What Does It Mean To Be A Member Of The Middle Class In America? Depends Who You Ask

The nation’s median income is increasing, but Americans experience that uptick in vastly different ways.

By Michael MarksSeptember 18, 2017 5:13 pm

For much of America’s history, the middle class has been a useful paradigm for understanding what is meant by ‘the American dream.’ But across the country, definitions of the middle class are changing, and income data recently released by the U.S. Census Bureau prompts questions about the differing experiences of who identify as part of the middle class.

The census bureau data says the 2016 median household income in the United States was just over $59,000 in 2016 – a number not seen in this country since 1999. In Texas, however, the 2016 median household income was $56,565 – more than$2,000 below the national median.

Dr. Kevin Leicht, head of the Department of Sociology at the University of Illinois at Urbana-Champaign and author of “Middle Class Meltdown in America: Causes, Consequences and Remedies,” says that definitions of the middle class are largely informed at the local level. In addition to its economic importance, he says the middle class holds unquestionable cultural significance.

“Culturally, I think the United States has defined itself historically as a middle class society,” Leicht says. “It’s a cultural category that implies respectability, upward mobility and making a contribution.”

Given the vast bundle of values packaged into the notion of the American middle class, it might seem obsolete to evaluate changes to it from a purely statistical perspective. However, Leicht says the data released by the Census Bureau are more than just numbers.

“The number itself doesn’t matter as much as what it signifies when it moves,” Leicht says. “When you make that number move upward, even if it’s just a little bit, it means that a large swath of people are slowly becoming economically better off (and) the opportunities to make more money are spreading to a more general population.”

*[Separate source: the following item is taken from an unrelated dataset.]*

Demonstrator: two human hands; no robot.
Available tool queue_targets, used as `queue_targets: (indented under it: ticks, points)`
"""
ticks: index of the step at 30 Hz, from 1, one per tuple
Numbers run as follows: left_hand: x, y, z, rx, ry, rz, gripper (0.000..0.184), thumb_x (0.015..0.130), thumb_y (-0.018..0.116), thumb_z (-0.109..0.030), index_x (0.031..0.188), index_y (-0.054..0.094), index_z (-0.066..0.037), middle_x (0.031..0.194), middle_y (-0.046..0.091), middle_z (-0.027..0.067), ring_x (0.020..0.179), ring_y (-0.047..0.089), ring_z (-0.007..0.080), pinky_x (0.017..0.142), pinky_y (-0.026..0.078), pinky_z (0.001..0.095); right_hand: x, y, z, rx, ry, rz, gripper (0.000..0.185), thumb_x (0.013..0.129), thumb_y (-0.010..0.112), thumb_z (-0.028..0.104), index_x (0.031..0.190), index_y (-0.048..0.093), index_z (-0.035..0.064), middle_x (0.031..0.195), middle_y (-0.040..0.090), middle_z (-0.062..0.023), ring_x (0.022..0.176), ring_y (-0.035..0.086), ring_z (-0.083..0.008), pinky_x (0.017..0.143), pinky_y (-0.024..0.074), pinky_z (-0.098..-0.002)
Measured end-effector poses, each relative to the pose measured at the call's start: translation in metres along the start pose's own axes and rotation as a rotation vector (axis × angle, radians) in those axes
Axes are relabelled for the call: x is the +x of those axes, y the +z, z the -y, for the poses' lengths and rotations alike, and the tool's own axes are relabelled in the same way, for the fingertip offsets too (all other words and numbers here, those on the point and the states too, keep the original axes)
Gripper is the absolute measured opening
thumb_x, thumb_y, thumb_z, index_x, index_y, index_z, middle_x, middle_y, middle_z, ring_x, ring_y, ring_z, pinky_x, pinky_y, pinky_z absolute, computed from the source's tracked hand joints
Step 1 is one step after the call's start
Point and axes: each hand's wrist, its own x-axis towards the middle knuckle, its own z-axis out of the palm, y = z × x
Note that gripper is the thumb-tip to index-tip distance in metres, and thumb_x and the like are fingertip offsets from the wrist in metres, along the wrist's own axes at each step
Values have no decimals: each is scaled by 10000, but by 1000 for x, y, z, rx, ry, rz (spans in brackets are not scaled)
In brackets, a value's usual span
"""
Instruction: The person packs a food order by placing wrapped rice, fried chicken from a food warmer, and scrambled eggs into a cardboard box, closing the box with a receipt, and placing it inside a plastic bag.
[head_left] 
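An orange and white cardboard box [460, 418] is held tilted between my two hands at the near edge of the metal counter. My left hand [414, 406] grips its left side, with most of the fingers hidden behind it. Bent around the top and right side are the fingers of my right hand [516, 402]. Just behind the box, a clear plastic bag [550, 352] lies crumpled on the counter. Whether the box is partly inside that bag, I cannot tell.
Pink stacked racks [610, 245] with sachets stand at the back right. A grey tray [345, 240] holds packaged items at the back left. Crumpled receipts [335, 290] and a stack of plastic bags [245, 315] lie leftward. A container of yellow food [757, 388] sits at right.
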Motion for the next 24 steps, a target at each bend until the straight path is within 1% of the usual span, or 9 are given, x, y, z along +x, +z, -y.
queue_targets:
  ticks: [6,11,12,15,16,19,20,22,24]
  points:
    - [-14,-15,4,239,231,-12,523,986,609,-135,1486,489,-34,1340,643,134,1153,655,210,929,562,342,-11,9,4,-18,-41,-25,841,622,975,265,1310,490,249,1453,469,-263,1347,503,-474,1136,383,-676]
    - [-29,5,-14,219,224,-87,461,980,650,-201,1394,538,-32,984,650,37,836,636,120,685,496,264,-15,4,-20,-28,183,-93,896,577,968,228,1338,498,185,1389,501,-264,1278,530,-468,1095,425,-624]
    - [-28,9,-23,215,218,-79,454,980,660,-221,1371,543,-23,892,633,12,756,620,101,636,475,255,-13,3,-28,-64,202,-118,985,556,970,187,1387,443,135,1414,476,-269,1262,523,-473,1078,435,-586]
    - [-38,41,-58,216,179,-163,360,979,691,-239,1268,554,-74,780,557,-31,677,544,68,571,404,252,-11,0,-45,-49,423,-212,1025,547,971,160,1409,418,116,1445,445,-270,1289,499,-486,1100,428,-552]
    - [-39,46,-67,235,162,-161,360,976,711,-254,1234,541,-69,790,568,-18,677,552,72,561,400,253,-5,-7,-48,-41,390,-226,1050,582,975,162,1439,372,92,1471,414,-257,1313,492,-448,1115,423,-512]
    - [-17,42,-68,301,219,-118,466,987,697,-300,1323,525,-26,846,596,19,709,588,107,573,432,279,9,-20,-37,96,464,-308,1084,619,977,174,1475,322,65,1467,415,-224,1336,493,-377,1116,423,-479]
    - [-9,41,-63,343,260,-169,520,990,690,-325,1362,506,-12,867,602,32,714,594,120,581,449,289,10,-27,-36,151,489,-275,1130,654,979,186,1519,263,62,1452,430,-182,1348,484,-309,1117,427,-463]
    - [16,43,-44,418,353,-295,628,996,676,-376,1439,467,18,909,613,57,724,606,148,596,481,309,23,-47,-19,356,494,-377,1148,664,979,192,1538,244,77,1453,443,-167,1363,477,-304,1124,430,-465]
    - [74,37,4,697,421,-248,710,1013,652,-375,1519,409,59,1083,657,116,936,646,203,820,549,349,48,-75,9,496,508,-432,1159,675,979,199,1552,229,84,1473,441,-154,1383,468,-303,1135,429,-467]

Leicht says that other components to consider are the lifestyles and possessions attached to what are considered staples of a middle class income.

“For the past thirty years or so, people were borrowing a lot of money to appear to be members of middle class so they could a mortgage with no money down (or) lease cars rather than buy them,” he says. “You might have a halfway decent income, but your overall financial picture was not all that rosy.”

For some who grew up in the middle class forty or fifty years ago, maintaining a that status and providing the associated lifestyle is more difficult than it was when they were children, especially for those hoping to provide a similar lifestyle for their families. Other Americans, however, find that attaining a middle class median income is more attainable than ever. Leicht says both of these perspectives are valid experiences of America’s current middle class.

“The people who hearken back on a past which represents a middle class lifestyle in the 1960s or the ’70s was, in fact, easier to obtain,” he says. “But the people who are saying that now there are opportunities are also right, it’s just that they have to work harder to get them.”